☆、起来嗨

辰甫安眼都不抬,果然道:“提过来。”

乔禾点了点头,便下去了。

那探子口风远没有辰池紧。几个刑下去,他便一边倒吸着气一边招了供。辰甫安将他后来的供词与先前狱卒记下的比了比,所差无几。

他说穆从言懦弱无能,但对女子向来很好,为了辰池曾结结实实打过程十七一顿鞭子。他

说施长岚不得重用。他说孙破与程十七对穆从言怨念已深。他说穆从言想要借由旁边的辰疆城回到穆国,而孙破主张隐匿在辰平镇,以期反击。

辰疆辰平两座城一南一北,眼下无论是辰台还是燕桥兵力都不算太过充足,难以兼顾两头,势必要做个决断。而辰甫安听了,也还只是看着郎中检查着辰池的身体,淡淡道了句:“知道了。”

乔禾依旧看着他,和他身边的辰池。那郎中正是蒙晦海,此时在他目光里抬起头,似乎是起了玩心,讶然笑道:“乔将军怎么一直盯着我看?”

乔禾收回目光,正色道:“三殿下才智过人,更关乎辰台光复。我担心她罢了。”

辰甫安便道:“按说,明日小池便该醒了。乔将军这几天总来看望她,今晚不如等一等。”

乔禾没有答话,却也没有走。半晌,辰甫安道:“乔将军坐吧。”

乔禾闻言,才在辰池床边坐了。他似乎很喜欢这个位置,每天来四五次,每次都坐这,每每坐这,都是看着辰池,时不时发现她头发乱了,便笨拙地帮她梳好。没什么事了,他就握着辰池瘦巴巴一只小手。偶尔她冒了冷汗,或发了烧,他忙上忙下忙前忙后的,比辰甫安还紧张。

他倾心于辰池的事情,一两天内整个军中都传遍了。

辰甫安让乔禾坐下之后,又传了仇端过来,对他道:“跟白将军那边说一声,即刻派五百兵卒,封锁辰疆,不准任何人进城。辰疆附近大小城镇,皆不准有人出入。若发现穆国军队,不得冲突,跟紧了,令人快马回报。”

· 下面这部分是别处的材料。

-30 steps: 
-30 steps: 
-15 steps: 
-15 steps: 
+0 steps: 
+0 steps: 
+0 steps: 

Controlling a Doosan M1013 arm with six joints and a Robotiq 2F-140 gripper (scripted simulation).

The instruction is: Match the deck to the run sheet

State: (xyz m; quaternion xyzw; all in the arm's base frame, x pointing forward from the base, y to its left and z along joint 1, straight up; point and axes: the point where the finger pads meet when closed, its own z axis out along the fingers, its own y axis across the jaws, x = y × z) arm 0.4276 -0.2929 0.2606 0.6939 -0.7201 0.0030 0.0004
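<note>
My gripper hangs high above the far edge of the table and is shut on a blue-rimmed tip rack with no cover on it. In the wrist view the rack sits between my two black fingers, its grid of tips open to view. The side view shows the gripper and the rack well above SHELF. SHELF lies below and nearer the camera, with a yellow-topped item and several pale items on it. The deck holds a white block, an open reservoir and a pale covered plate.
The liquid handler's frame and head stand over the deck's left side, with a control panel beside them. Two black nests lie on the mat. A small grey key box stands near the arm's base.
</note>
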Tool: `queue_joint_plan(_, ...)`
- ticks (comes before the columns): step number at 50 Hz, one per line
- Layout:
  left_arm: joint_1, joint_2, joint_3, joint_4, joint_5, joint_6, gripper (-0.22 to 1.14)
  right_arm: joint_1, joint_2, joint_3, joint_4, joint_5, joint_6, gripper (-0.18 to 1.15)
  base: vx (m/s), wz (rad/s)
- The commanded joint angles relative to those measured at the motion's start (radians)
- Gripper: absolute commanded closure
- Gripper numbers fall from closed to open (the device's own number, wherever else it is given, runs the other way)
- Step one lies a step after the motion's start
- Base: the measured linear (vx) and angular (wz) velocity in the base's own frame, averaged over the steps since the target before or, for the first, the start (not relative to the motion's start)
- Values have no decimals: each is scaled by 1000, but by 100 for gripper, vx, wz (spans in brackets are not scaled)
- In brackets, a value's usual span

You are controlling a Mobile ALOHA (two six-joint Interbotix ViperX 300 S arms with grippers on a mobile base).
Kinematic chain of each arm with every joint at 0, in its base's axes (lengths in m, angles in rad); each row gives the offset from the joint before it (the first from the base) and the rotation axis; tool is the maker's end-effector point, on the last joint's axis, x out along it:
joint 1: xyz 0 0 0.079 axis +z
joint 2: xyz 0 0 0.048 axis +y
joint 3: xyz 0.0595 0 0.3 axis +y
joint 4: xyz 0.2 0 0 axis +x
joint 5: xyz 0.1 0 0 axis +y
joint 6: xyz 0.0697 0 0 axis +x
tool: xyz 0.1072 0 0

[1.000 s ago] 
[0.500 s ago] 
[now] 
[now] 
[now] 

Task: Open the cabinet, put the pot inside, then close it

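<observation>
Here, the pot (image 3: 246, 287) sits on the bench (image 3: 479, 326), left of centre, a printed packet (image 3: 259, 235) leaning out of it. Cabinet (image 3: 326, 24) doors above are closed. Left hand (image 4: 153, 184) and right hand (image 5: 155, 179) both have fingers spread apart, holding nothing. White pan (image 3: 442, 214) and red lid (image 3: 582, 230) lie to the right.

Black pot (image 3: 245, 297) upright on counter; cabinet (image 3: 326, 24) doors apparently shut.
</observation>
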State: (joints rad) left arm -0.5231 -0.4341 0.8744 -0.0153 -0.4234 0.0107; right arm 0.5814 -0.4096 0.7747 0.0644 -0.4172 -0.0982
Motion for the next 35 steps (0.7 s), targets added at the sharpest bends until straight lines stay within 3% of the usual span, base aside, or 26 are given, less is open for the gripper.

顿了顿又道:“你自己带精兵包围辰平,行军要快,不得打草惊蛇。”

乔禾眉头跳了一跳。

辰甫安却连一瞥都不给他,看了眼辰池,又道:“兵贵神速,你们今晚便出发吧。”

仇端点了点头,道:“好。诶三殿下,庄云天说你这两天都没怎么吃东西,叫人做了点糕点给你。”

辰甫安皱了皱眉,没接仇端递过来的纸包,反问道:“军中何来糕点?”

仇端挠了挠后脑勺,道:“我这不是不知道怎么说嘛,不过是把肉干和干粮加盐做成了个什么,不过我偷吃了点,还挺好吃的。”

辰甫安:“……”偷吃是什么鬼!我能打你吗!

但他还是接过来掂了掂,又放在一旁,突然道:“还是人家燕桥的将军有心,不像我这的仇将军,大大咧咧的,难怪要人家照顾着。”

仇端瞬间涨红了脸:“……”

仇端:“二殿下您不知道!我也照顾他的!我昨天晚上还给他打了洗脚水!”

辰甫安扶额。旁边乔禾也笑了笑。

仇端见乔禾笑了,立刻又想去调戏他:“乔禾你这几天心事重重的,想什么呢?是不是看上的姑娘跟人家跑了?”

乔禾笑容僵硬了一下:“……”

乔禾道:“军中何来女眷。”

仇端面不改色立刻改口:“那就是看上的汉子咯?”

乔禾:“……军中事务繁多,仇将军快去吧。”

仇端道:“乔将军先去。”

乔禾:“……”

他面无表情,捂住了脸。

仇端走后不久乔禾也站起身来,道:“军中事务繁多,末将先告辞了。”

第二天凌晨时候,军帐里响起一阵嘶哑咳嗽。帐内众人目光齐刷刷望向辰池,只见她咳完这一阵,若无其事,只是僵硬漠然地看向辰甫安,口中也不说话。